Looser partnerships facilitate cooperation that is quick to reform and redistribute, benefiting the US when reacting to urgent risks. When the necessity for cooperation diminishes, partnerships allow for prompt “exit options”.
Guided by a narrowing set of strategic priorities under President Biden, the US partnership network is undergoing some downsizing. As part of a wider effort to challenge the US-led international order, Russia and China seek to reduce US opportunities to renew security partnerships.
Ever closer US and NATO partnerships with Finland and Sweden have bucked an otherwise weakening global trend in recent years. Russia’s escalated aggression in Ukraine has caused Finland and Sweden to seek policy change from partnership-based security policies to NATO membership and stronger deterrence.
Introduction
The US has long underpinned its global engagement with a combination of guarantee-based alliances and a network of looser security partnerships. Vital US alliances include the North Atlantic Treaty Organization (NATO) in the Euro-Atlantic area, multiple alliances in the Persian Gulf, a “hub and spokes” system in East Asia, and the Australia, New Zealand and US (ANZUS) Security Treaty. Each has long-term durability reinforced by a mutual defense guarantee. Conversely, security partnerships are more temporary or ad hoc, often struck to serve shorter-term capacity-building tasks and rarely involve strict mutual defense commitments. After some arduous expeditionary interventions over recent decades, many expect “strategic contraction” under President Joe Biden, whereby the US will reduce its foreign policy tasks and overseas military commitments.
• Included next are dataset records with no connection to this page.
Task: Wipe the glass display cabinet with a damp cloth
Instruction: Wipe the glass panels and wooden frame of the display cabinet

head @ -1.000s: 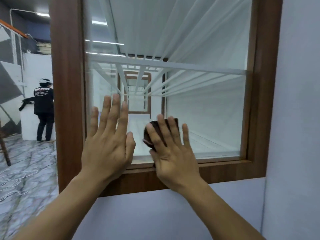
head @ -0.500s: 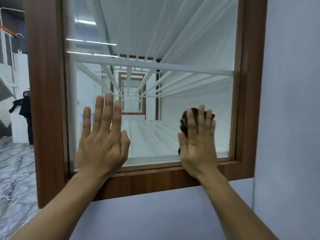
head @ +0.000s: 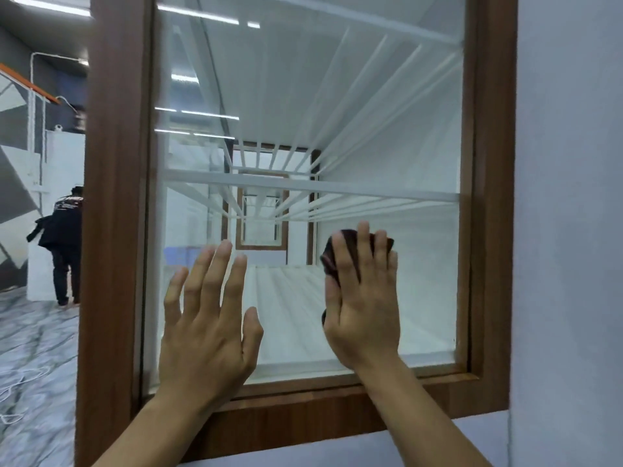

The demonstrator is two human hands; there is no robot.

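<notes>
Wall (head: 569, 230): pale grey surface that fills the right side and runs below the cabinet.
Cabinet frame (head: 114, 230): brown wood border around the glass; left post, right post and bottom rail are all in view.
Glass pane (head: 371, 112): large clear panel set inside the frame; white shelves (head: 303, 187) and bars show through it, with strip-light reflections at upper left.
Floor (head: 33, 348): grey marbled tiles at far left, with a loose white cord lying on them.
Bystander (head: 65, 244): a person in dark clothes who stands far off at the left, facing away.
Left hand (head: 209, 318): flat and spread, fingers pointing up, palm towards the lower left part of the glass; it has hold of nothing.
Right hand (head: 365, 305): flat, fingers together and upward, pressing a cloth against the lower right part of the glass.
Cloth (head: 332, 261): dark brown, bunched, trapped between the right palm and the pane; it shows above and left of the fingers.
</notes>
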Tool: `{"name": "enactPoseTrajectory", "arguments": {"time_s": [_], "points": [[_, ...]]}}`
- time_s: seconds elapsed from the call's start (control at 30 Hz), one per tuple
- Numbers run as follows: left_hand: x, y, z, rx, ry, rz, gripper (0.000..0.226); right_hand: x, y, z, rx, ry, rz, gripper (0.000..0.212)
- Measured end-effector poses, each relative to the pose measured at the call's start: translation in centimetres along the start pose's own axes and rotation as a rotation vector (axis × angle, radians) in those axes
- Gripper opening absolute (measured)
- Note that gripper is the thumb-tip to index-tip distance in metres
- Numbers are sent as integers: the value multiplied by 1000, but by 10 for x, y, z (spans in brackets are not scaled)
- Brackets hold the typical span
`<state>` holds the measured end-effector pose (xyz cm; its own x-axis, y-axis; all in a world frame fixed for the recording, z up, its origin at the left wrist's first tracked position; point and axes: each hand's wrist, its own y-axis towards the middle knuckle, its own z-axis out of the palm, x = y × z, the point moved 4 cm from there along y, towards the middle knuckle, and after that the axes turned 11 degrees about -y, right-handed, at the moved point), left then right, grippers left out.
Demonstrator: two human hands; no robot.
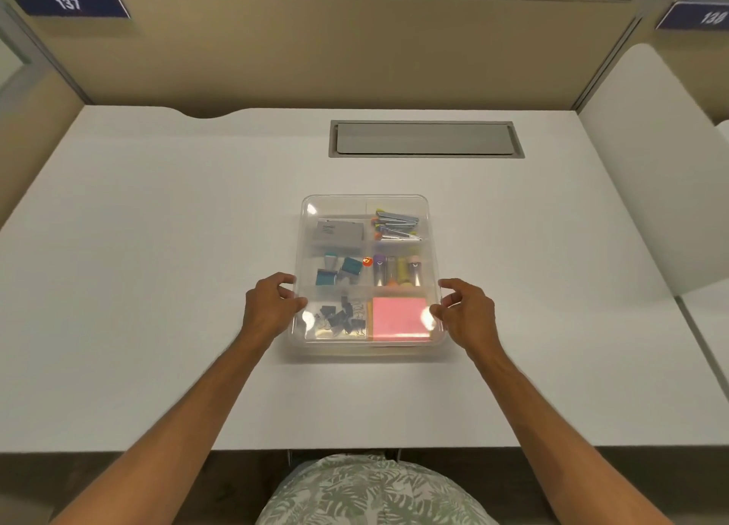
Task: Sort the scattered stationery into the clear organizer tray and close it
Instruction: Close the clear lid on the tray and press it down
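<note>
The clear organizer tray sits mid-desk with its clear lid lying on top. Through the lid I see a grey box, small staplers, teal clips, highlighters, black binder clips and pink sticky notes, each in its own compartment. My left hand rests against the tray's left side near the front corner, fingers curled at the lid's edge. At the tray's right side my right hand has its fingertips touching the lid's rim. No loose stationery lies on the desk.
The white desk stretches around the tray. A grey cable hatch is set into the desk behind the tray. Beige partition walls close the back and sides, with number plates 137 and 138.
</note>
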<state>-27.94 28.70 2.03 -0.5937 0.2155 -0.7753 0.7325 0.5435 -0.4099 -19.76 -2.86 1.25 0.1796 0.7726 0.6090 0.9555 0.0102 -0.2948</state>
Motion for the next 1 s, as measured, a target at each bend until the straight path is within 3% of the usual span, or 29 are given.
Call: {"name": "enactPoseTrajectory", "arguments": {"time_s": [0.37,0.5,0.6,0.77,1.0], "points": [[11,3,3,-9,4,70,47,-4,3,4,26,-56,-22,44],[8,-4,7,15,133,231,68,-1,5,7,2,-153,-89,68],[7,1,5,57,189,299,71,6,11,8,32,-239,-145,80],[-10,23,3,57,167,328,63,25,32,3,-37,-234,-179,73],[-43,67,37,80,351,474,75,59,76,27,-93,-382,-393,75]]}}
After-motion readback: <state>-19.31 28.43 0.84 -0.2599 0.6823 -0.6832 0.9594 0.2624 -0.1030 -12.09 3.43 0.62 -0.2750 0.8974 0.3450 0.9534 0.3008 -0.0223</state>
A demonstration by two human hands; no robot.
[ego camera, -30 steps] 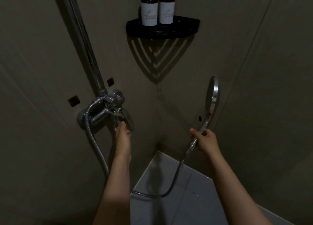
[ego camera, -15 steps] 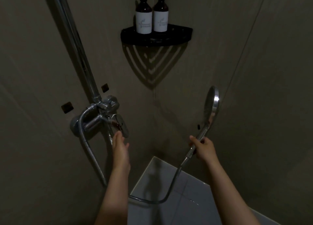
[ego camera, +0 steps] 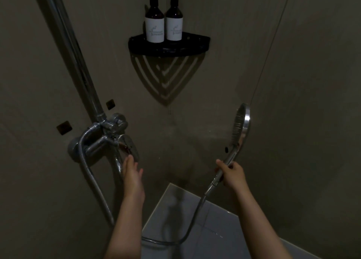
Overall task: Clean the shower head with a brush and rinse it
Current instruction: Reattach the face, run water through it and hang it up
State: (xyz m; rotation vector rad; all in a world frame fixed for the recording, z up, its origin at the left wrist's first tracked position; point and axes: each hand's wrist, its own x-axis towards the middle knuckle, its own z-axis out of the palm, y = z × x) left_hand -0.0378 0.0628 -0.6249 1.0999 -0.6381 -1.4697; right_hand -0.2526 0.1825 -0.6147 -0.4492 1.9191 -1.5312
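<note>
Peering through the gloom, little of the shower head (ego camera: 241, 126) shows plainly. It is turned nearly edge-on, so its spray face is a narrow dark sliver with faint rows of nozzles, and I cannot tell whether any water leaves it. Its chrome rim catches a strip of light. The round head stands upright atop a slim chrome handle, held up in the air near the right-hand wall (ego camera: 312, 122), roughly level with the tap lever (ego camera: 130, 147).

The right hand (ego camera: 231, 173) grips the lower part of that handle, fingers and thumb curled round it. From the handle's end the hose (ego camera: 193, 225) droops in a loop above the pale floor tiles (ego camera: 214, 215) and vanishes behind the left forearm.

The left hand (ego camera: 131, 169) reaches out with fingers straight and close together and the thumb held apart. Its fingertips are at the lever's lower edge, though actual contact is hard to judge. A riser pipe (ego camera: 74, 59) climbs from above the lever and is cut off at the top.

Higher up, a black corner shelf (ego camera: 195, 44) carries two dark bottles (ego camera: 154, 24) side by side. Their pump tops are cut off and the label print is unreadable.
</note>
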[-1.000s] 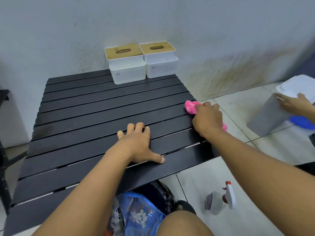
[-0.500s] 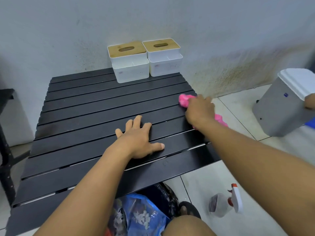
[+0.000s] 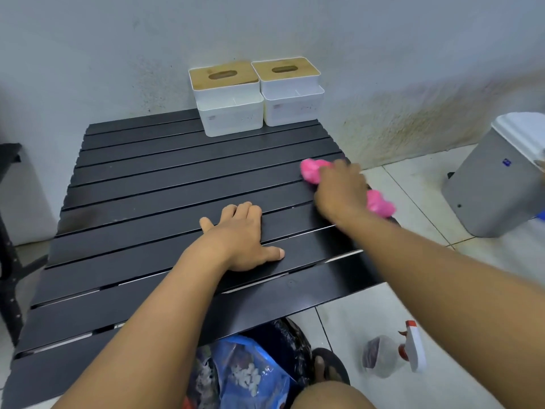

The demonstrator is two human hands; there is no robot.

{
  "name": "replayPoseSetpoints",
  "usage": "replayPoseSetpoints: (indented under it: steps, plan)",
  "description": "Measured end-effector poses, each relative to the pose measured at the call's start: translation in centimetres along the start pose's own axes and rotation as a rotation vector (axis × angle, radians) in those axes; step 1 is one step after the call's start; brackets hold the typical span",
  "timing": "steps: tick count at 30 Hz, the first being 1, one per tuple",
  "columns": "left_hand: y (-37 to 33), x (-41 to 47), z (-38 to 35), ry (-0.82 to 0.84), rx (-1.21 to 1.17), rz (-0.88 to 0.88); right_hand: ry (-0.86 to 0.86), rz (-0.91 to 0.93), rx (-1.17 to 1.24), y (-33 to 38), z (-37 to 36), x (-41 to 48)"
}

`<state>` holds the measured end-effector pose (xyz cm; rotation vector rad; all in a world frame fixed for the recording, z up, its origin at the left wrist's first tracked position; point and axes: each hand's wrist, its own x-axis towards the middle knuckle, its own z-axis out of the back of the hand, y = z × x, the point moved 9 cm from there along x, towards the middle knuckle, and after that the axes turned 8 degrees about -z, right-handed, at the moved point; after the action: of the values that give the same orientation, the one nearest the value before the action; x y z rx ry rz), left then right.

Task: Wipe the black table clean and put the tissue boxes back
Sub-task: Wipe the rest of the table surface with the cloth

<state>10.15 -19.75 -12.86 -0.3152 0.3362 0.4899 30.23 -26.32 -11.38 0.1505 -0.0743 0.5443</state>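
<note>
The black slatted table [image 3: 141, 184] fills the left and middle of the view. Two white tissue boxes with wooden lids stand side by side at its far edge against the wall, the left box [image 3: 228, 98] and the right box [image 3: 290, 91]. My right hand [image 3: 342, 190] presses a pink cloth [image 3: 312, 169] onto the table's right edge; the cloth sticks out on both sides of the hand. My left hand [image 3: 240, 234] lies flat on the middle slats, fingers together, holding nothing.
A grey and white bin [image 3: 498, 178] stands on the tiled floor to the right. A spray bottle [image 3: 395, 352] sits on the floor near my knee. A blue plastic bag [image 3: 250, 373] lies under the table's near edge. A dark frame [image 3: 8, 231] stands at left.
My right hand has slid the pink cloth along the table's right edge, away from me. My left hand stays flat on the slats. The other person's hand on the bin is gone from view.
</note>
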Motion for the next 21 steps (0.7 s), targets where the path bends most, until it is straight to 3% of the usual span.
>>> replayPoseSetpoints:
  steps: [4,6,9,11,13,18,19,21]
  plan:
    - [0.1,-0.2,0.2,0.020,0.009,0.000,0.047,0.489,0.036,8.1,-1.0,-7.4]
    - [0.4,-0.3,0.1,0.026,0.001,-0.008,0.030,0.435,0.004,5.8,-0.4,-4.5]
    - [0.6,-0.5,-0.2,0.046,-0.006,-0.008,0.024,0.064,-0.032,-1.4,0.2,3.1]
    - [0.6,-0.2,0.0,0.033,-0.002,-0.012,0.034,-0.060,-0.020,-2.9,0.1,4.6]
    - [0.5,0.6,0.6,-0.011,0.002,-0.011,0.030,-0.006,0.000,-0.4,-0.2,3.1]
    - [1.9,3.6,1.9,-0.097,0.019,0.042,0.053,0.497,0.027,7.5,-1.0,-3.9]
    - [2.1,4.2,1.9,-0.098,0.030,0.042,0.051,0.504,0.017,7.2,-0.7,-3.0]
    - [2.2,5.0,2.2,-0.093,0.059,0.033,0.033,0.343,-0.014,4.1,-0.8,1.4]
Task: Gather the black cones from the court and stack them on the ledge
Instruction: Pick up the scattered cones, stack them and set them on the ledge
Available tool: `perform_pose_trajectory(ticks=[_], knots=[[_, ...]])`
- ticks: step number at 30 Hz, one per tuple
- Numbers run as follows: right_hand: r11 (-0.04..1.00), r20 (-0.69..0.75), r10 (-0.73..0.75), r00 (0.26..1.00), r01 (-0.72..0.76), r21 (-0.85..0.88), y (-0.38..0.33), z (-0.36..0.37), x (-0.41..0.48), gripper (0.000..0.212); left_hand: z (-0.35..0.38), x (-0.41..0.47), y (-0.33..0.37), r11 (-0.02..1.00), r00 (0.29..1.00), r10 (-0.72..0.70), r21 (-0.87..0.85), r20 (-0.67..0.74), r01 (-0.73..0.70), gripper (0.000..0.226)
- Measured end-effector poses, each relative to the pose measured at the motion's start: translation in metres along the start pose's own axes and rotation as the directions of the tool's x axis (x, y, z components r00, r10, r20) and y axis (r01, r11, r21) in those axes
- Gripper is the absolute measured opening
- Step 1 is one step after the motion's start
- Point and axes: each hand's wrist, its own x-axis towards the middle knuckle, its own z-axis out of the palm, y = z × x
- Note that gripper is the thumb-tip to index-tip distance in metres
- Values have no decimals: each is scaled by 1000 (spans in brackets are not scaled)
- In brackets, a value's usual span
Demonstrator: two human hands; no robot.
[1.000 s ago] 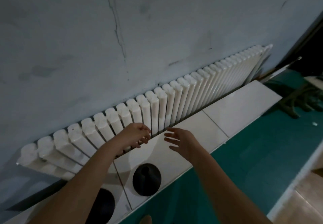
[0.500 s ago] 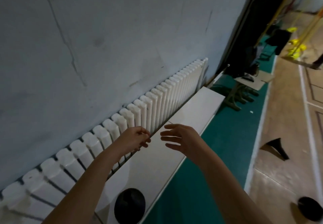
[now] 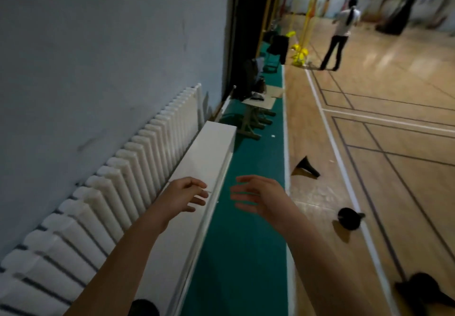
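Observation:
Three black cones lie tipped over on the wooden court to my right: one [image 3: 306,167] near the green strip, one [image 3: 349,218] on the white line, one [image 3: 419,291] at the lower right corner. Another black cone [image 3: 144,307] shows at the bottom edge on the white ledge [image 3: 211,153]. My left hand [image 3: 183,196] hovers over the ledge with loosely curled fingers, holding nothing. My right hand [image 3: 258,198] hangs above the green strip, fingers spread and empty.
A white radiator [image 3: 118,187] runs along the grey wall left of the ledge. A green floor strip [image 3: 246,241] separates ledge and court. A small desk [image 3: 258,108] stands beyond the ledge's end. A person [image 3: 341,29] walks far off on the court.
My view has swung right from the ledge toward the court, bringing the floor cones into sight. Both hands stay raised and empty; the ledge cones have slid out of view.

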Motion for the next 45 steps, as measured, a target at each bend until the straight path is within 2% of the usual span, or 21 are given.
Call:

This Briefing Paper analyzes global change in US security partnerships through themes including the evolution of US thinking on security partnering, the effect of geopolitical change on US partnerships, and the implications of Russia’s escalated aggression in Ukraine for the durability and development of US global security partnerships into the future. The paper argues that US partnerships are entering a challenging phase, with partners weighing the benefits of deeper US partnerships against the risks of provoking aggression by revisionist states. Yet the US is unlikely to pare back its international commitments to focus only on guarantee-based alliances; a downsized portfolio of looser security partnerships will still retain an important role in US grand strategy.
From alliances to partnerships
The US primarily managed its Cold War competition with the Soviet Union through a system of guarantee-based alliances focused on three key regions: Europe, the Persian Gulf, and East Asia. While the US needed to respond to a symmetric threat during the Cold War, the era of accelerated globalization that followed changed the strategic tempo, with Washington having to lead in managing a plethora of less predictable risks instead. More flexible, ad hoc partnering arrangements were thus viewed as vital for the US to effectively respond to this changed security environment. With the Global War on Terror (GWOT) and the concurrent War on Drugs (WOD) reaching their height after the 9/11 attacks, the 2006 US Quadrennial Defense Review (QDR) emphasized a shift “[f]rom static alliances – to dynamic partnerships”.[1]
Skeptical of NATO, the neoconservative policy staff serving under President George W. Bush often scorned the broad intra-alliance consensus required for multilateral military action for being too slow and politically problematic.[2] Looser partnerships were thus an alternative promising greater maneuverability with less institutionalized and more flexible cooperation. There was even some speculation that the US foreign policy future would be “without fixed, long-term alliances”, but where operations would instead be undertaken “in cooperation with a range of partners”.[3]
Flexible and ad hoc coalitions synchronized with Bush’s unilateralism. These allowed Washington to dispense with unwanted interference from allies, while keeping options open to receive assistance from partners, if required. Soon after 9/11, Secretary of Defense Donald Rumsfeld stressed a GWOT shaped by fluctuating partnerships: “There is no single coalition in this [counterterrorism] effort.” Operations would instead be undertaken by “a number of flexible coalitions that will change and evolve”.[4] US “coalitions of the willing” designed ad hoc for the GWOT, the WOD and counter-piracy operations were less committal, often temporary arrangements that either evolved or concluded after a spell.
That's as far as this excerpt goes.